*Exercise aim*:
Look below for the line that has "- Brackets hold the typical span". Set down the lines from there through the line that has "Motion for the", exactly as written.

*Provided data*:
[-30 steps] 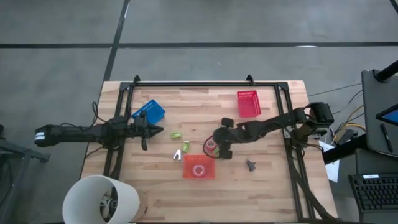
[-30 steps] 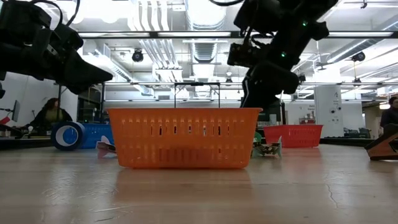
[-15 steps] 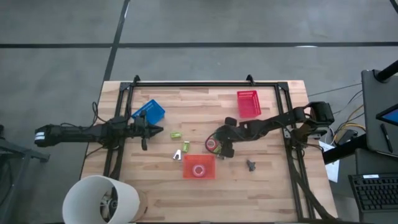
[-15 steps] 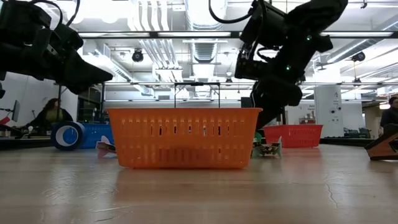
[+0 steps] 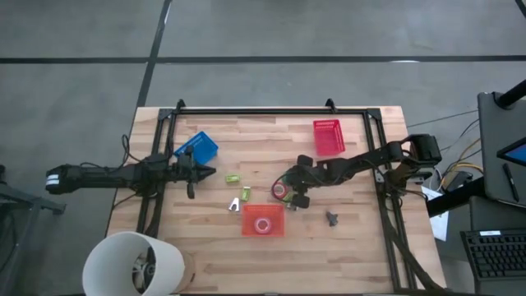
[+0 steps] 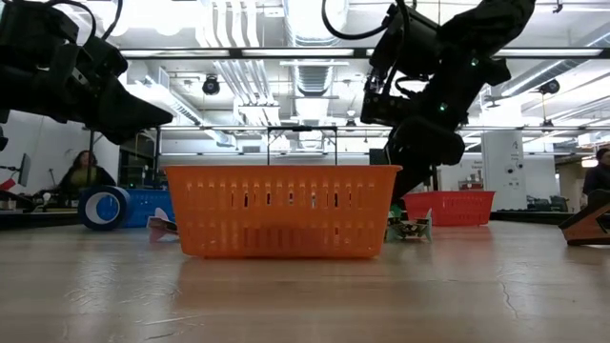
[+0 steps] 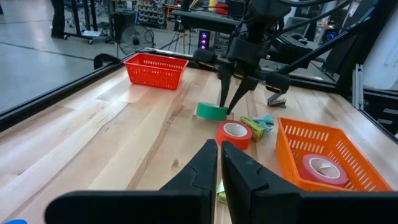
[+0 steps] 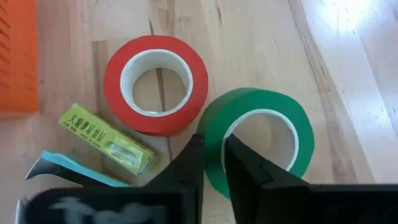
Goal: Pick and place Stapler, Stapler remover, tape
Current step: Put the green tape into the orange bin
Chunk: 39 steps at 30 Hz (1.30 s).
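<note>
The right gripper [image 8: 213, 163] pinches the green tape's [image 8: 258, 140] wall, apparently lightly. The red tape [image 8: 155, 84] touches it; a yellow-green stapler [image 8: 107, 139] lies beside, an orange basket [image 8: 17, 56] at the edge.

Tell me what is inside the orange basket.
One pinkish-red tape roll with a pale centre lies flat in the orange basket. In the left wrist view, the basket's near wall hides part of its floor; nothing else shows inside from above.
</note>
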### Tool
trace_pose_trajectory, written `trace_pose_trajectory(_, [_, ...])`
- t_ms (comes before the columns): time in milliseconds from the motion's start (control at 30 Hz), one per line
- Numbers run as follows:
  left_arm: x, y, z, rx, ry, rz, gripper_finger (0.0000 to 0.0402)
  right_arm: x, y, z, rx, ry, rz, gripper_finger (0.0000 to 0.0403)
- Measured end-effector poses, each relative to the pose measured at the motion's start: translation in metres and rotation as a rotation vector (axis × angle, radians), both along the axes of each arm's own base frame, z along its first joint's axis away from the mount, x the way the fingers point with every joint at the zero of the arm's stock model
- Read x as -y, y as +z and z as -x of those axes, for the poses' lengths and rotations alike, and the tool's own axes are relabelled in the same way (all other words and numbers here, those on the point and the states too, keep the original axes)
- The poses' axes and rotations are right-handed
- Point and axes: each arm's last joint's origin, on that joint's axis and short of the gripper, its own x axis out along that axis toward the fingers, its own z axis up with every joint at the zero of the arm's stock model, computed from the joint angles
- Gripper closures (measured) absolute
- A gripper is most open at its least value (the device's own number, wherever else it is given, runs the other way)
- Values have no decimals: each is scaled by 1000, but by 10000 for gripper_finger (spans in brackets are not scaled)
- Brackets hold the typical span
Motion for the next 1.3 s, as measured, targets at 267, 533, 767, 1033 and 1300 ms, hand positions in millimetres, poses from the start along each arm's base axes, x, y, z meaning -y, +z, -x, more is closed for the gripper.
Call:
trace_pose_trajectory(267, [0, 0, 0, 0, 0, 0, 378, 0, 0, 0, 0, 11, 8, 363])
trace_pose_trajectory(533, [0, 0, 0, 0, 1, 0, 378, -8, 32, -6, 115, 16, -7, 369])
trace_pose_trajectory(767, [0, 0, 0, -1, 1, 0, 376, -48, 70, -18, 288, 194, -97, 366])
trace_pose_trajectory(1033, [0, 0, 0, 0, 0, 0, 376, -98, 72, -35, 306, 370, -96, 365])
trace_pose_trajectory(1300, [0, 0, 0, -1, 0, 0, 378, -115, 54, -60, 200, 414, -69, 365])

*Result for this exercise*:
- Brackets hold the typical span
Motion for the next 1.3 s, as measured, targets at 267, 533, 767, 1033 and 1300 ms, hand positions in millimetres, poses from the start along each arm's base axes, x, y, z meaning -y, +z, -x, more is closed for the gripper.

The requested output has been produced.